Se por um lado o Legislativo continua apresentando projetos que apenas iludem o cidadão, por outro, o mesmo não deve se iludir com as velhas práticas. Fato recente pegou muito mal, até entre os próprios vereadores. Trata-se de decisão da nova mesa diretora da Câmara, que manteve pessoas indicadas para cargos, por vereadores que deixaram o Legislativo por uma boquinha no Executivo. Sadao Nakai, Cacá Teixeira (PSDB) e Hugo Duprre (PSD) se licenciaram para ocupar cargos na prefeitura. Pelo menos um vereador não teve dúvidas em tratar o caso como imoralidade. “Precisam decidir se querem ser secretários ou vereadores. O Executivo não pode nomear no Legislativo”. A função do Parlamento é fiscalizar o Executivo e a constatação da dupla influencia é uma flagrante contradição. Além de merecer outros adjetivos, como dito pelo parlamentar em plenário, ao vivo e em rede.

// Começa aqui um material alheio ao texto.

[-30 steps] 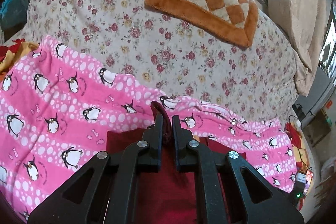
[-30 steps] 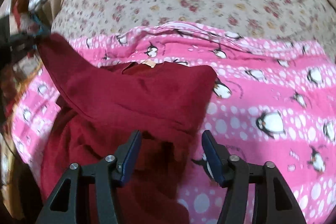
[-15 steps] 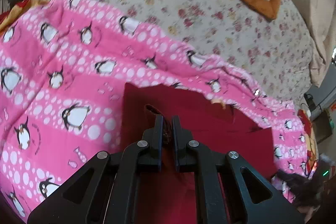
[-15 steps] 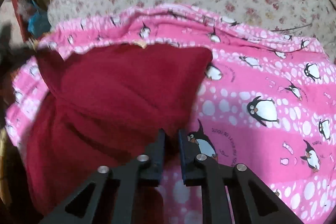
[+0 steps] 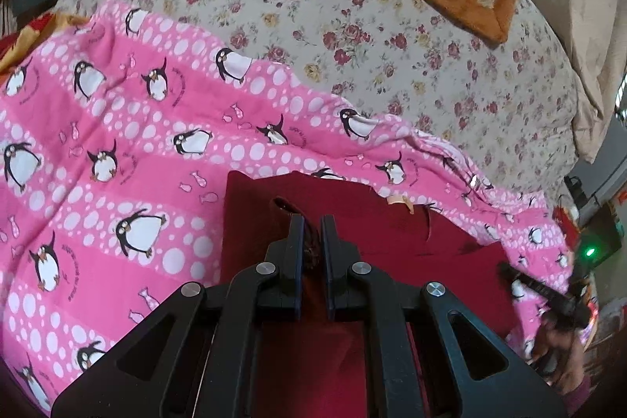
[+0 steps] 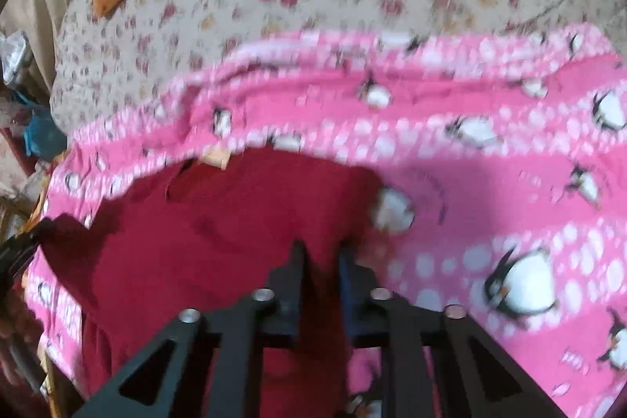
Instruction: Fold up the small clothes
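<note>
With your left gripper [image 5: 311, 234] and right gripper [image 6: 321, 257] each clamped on an edge of the dark red fleece garment [image 5: 392, 245] lying on the pink penguin-print blanket [image 5: 117, 128], you're mid-fold; next, carry both edges toward twelve o'clock evenly.

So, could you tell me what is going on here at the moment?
A person with a handheld gripper in each hand is folding a dark red garment on a pink penguin blanket spread over a floral bed. The left gripper is shut on a bunched bit of the garment. The right gripper is shut on its edge, though that view is blurred.
</note>
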`<control>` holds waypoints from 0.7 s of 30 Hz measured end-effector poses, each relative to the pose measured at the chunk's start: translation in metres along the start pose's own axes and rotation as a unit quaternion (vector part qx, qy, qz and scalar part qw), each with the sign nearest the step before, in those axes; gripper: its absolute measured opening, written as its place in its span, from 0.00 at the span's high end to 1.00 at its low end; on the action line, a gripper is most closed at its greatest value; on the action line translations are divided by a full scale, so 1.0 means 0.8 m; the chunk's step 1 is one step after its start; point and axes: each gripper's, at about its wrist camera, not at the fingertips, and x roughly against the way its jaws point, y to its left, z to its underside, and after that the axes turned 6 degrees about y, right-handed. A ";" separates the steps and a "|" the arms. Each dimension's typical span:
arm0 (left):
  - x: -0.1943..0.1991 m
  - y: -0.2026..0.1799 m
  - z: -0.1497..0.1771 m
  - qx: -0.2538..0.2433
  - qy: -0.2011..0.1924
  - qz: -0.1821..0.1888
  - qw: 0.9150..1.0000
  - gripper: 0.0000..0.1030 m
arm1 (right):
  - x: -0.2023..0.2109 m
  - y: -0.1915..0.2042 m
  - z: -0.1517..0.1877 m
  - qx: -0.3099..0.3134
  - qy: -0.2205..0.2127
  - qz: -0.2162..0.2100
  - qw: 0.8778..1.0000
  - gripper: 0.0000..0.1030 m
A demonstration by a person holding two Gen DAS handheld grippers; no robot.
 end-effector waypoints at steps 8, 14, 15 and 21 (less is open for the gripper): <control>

Outra velha prática é o tratamento da coisa pública como uma ação entre amigos. E figura no centro desta atitude, ninguém menos que o novo líder do governo na Câmara. Ademir Pestana (PSDB, terceiro mandato), dirigente de uma instituição de saúde, vem a público usando o plenário do Legislativo para anunciar que foi contemplado com uma “gentileza” por parte da Secretaria de Saúde municipal. Trata-se da proposta batizada de corujão, que consiste em repassar à iniciativa privada a realização de exames que deveriam ser realizados pela rede pública de saúde. “Já conseguimos 500 exames”, anunciou o parlamentar dirigente de hospital, o mesmo envolvido em um dois mais escandalosos episódios de descaso com a saúde alheia. A tranquilidade ou o cinismo do governo tucano são tamanhos, que a liderança do governo no Legislativo foi dada ao parlamentar, sem que o seu passado de gestor público tenha sido levado em conta. Não se sabe o motivo, mas ao rebater a afirmação de que o “corujão” aprofunda o desmonte e a desconstrução do Sistema Único de Saúde – SUS, patrocinado pelo governo tucano de Santos, as mãos do vereador tremiam na tela da TV.

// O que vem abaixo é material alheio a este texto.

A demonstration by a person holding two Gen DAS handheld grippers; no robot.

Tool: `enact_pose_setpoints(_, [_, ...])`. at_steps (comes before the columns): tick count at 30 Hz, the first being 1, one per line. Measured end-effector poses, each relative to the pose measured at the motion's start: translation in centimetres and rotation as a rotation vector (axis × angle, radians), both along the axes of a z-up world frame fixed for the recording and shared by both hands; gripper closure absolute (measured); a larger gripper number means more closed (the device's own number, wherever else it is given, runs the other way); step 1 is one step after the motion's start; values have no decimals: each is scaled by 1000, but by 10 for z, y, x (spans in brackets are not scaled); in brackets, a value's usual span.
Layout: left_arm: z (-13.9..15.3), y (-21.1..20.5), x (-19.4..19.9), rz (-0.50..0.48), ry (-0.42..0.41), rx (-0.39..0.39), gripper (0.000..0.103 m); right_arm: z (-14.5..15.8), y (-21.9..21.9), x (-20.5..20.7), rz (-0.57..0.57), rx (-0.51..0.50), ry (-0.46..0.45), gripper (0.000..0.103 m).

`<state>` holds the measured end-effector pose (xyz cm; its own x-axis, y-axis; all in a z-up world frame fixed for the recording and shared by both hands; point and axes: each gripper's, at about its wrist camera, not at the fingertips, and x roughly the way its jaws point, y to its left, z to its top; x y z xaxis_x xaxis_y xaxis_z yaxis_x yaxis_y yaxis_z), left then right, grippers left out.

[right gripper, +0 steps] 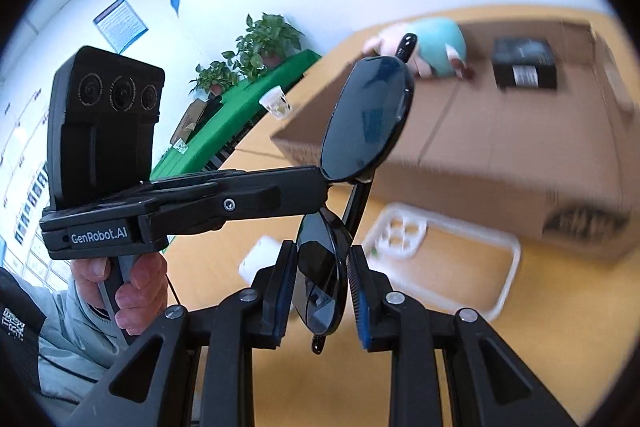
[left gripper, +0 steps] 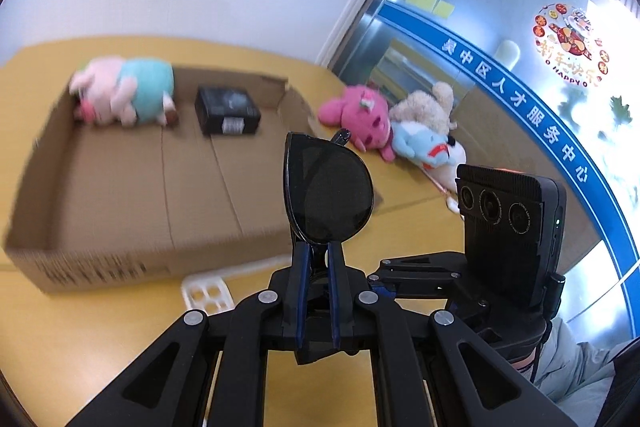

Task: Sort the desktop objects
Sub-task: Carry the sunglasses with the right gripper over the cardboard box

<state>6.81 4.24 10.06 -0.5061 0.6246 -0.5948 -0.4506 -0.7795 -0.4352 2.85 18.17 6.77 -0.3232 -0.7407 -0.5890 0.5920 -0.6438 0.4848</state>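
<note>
In the cardboard box (left gripper: 132, 195) we already have a pig plush (left gripper: 124, 91) at its far left and a black box (left gripper: 226, 111) to the right of that; right of the cardboard box, three plush toys (left gripper: 400, 127) still wait on the surface (left gripper: 80, 339). Our left gripper (left gripper: 318, 251) pinches the sunglasses (left gripper: 328, 187) at the bridge, above the cardboard box's near wall. Our right gripper (right gripper: 322, 267) has its jaws spread around the lower lens, seemingly not touching.

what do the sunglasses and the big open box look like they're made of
Sunglasses: glossy black frame, likely plastic, with dark tinted lenses that mirror the room. Cardboard box: brown corrugated cardboard, matte, with fold creases across its floor and printing on its front wall.
</note>
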Motion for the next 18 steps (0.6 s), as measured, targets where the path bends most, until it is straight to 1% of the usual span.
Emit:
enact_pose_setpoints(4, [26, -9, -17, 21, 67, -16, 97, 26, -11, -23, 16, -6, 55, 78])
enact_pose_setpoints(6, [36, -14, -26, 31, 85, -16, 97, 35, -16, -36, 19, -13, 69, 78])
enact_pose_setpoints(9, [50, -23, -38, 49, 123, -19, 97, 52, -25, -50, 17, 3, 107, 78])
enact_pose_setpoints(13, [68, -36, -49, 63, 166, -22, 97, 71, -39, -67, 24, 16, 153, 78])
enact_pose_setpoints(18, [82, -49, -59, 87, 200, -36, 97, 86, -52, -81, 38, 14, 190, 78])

Oposição sufocada – A legislatura anterior começou com dois parlamentares na oposição, Adilson Jr, eleito pelo PT, que posteriormente se transferiu para o PDT e aliou-se ao tucanato, e o médico Evaldo Stanislau, que deixou a sigla petista em direção a Rede Sustentabilidade. A legislatura atual também começa com dois nomes na oposição, ambos no PT, sendo a ex-prefeita Telma de Souza e o novato Chico Nogueira. Da ex-prefeita, ex-deputada estadual e federal, o eleitor sabe que pode tirar conclusões por meio do histórico. O mesmo não se pode dizer do estreante. O mesmo não se pode dizer do estreante. No entanto, é bem limitado o que ambos podem fazer diante da esmagadora maioria de apoio ao governo do atual prefeito.

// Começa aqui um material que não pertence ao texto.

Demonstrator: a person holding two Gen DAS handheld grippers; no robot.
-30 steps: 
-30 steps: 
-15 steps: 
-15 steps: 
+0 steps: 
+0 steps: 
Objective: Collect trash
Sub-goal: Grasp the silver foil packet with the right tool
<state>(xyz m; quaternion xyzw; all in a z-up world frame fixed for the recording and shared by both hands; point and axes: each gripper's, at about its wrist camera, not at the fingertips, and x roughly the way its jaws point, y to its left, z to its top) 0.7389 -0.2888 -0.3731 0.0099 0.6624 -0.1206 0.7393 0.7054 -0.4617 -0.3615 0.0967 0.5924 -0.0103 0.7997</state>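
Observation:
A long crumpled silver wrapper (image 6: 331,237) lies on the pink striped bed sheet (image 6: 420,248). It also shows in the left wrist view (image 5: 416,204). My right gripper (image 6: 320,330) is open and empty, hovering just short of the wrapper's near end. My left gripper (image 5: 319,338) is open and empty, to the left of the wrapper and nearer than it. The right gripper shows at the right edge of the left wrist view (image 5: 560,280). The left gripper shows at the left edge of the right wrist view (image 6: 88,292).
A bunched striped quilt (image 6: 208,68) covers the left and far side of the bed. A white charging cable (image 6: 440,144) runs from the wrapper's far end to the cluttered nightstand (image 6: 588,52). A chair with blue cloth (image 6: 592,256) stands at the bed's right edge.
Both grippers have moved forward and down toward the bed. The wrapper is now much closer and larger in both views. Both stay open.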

Aos poucos o eleitor vai perceber que nada de significativo mudou. A Câmara continua respondendo às mesmas ações na Justiça, por licitação irregular, contratação irregular de funcionários e por maior transparência, além de outras. A nova mesa diretora foi empossada com o compromisso de não mexer onde não deve, como por exemplo, nas nomeações para cargos com polpudos salários. O acordo firmado com o tucanato deu a presidência a Adilson Jr por mera concessão, a fim de evitar superexposição do partido, que já controla o Executivo. A tarefa da mesa, no entanto, é fazer a travessia segura, entregando o bastão para os tucanos daqui a dois anos. Logo, se vê que apesar de algum barulho em plenário durante as sessões, isto não passa de jogo de cena a fim de ludibriar a fé do cidadão santista. Para que algo realmente mude, o eleitor precisa fazer muita pressão, a ponto fazer o parlamentar perceber que eventual decisão contrária ao interesse público pode lhe custar o mandato.